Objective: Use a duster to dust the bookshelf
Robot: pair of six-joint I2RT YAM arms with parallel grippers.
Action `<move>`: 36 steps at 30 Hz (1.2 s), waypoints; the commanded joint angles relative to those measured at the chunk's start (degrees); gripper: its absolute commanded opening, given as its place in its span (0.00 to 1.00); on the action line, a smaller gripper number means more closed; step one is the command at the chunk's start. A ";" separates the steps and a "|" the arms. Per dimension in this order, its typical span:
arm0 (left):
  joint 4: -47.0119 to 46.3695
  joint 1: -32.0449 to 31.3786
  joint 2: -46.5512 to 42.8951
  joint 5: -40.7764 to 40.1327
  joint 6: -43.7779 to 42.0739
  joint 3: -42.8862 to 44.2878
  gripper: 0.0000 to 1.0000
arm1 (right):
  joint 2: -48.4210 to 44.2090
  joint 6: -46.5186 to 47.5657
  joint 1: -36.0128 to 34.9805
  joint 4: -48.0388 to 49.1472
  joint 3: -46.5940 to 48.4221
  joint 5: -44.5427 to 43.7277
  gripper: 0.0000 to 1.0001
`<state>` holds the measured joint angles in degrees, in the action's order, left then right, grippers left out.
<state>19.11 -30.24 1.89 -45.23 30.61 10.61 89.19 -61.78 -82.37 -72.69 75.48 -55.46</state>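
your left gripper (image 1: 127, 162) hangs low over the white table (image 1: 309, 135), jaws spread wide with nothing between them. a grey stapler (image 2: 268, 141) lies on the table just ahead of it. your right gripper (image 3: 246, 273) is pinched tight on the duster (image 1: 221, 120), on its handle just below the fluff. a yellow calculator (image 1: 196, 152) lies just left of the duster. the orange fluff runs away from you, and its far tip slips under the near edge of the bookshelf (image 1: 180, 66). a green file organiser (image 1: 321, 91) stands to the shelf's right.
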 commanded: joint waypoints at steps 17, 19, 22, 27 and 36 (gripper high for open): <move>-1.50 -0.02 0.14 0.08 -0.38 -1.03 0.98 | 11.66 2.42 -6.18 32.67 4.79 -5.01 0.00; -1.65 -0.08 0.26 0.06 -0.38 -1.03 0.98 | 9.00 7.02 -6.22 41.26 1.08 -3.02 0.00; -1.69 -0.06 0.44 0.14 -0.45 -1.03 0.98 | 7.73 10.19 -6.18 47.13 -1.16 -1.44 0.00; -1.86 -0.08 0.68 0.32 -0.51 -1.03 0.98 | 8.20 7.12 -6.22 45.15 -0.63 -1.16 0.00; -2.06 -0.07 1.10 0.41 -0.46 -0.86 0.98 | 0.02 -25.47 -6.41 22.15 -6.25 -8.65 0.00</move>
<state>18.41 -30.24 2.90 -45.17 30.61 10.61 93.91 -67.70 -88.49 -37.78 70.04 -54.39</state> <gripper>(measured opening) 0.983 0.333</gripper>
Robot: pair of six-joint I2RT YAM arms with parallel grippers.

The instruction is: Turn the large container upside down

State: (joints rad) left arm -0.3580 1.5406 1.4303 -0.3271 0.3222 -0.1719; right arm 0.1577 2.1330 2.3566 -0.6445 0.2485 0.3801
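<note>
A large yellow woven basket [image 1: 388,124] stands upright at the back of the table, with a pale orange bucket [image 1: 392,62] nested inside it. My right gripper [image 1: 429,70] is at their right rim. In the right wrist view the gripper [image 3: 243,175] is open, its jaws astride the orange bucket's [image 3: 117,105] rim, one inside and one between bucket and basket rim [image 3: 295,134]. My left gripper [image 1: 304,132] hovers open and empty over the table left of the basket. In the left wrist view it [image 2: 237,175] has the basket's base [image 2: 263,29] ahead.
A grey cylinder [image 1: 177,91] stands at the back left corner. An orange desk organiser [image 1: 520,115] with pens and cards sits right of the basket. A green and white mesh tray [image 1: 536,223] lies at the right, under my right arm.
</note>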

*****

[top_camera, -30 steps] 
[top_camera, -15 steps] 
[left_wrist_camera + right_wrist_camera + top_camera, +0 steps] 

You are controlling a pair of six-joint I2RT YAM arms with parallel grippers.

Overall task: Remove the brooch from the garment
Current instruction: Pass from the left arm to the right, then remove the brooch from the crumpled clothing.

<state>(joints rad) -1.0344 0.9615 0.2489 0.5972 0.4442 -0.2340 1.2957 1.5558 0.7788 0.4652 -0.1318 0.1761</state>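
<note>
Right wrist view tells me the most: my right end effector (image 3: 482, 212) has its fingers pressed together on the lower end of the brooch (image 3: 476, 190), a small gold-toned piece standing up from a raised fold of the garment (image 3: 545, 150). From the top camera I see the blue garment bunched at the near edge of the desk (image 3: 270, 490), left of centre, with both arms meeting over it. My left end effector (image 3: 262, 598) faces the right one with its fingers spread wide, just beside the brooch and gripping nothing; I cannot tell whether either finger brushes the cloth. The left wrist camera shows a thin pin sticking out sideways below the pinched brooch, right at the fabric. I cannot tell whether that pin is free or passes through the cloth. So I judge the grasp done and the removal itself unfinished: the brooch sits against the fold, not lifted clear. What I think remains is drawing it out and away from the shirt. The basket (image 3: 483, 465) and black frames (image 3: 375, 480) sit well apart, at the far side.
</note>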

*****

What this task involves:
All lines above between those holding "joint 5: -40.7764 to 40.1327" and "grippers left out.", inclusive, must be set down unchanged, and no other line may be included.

Output for this exercise:
  joint 5: -40.7764 to 40.1327
  joint 6: -43.7779 to 42.0739
  joint 3: -42.8862 to 44.2878
  gripper: 0.0000 to 1.0000
arm1 (right):
  joint 2: -48.4210 to 44.2090
  joint 6: -46.5186 to 47.5657
  joint 1: -36.0128 to 34.9805
  joint 4: -48.0388 to 49.1472
  joint 3: -46.5940 to 48.4221
  joint 5: -44.5427 to 43.7277
  gripper: 0.0000 to 1.0001
`<state>` holds the measured joint angles in degrees, in the action's order, left then right, grippers left out.

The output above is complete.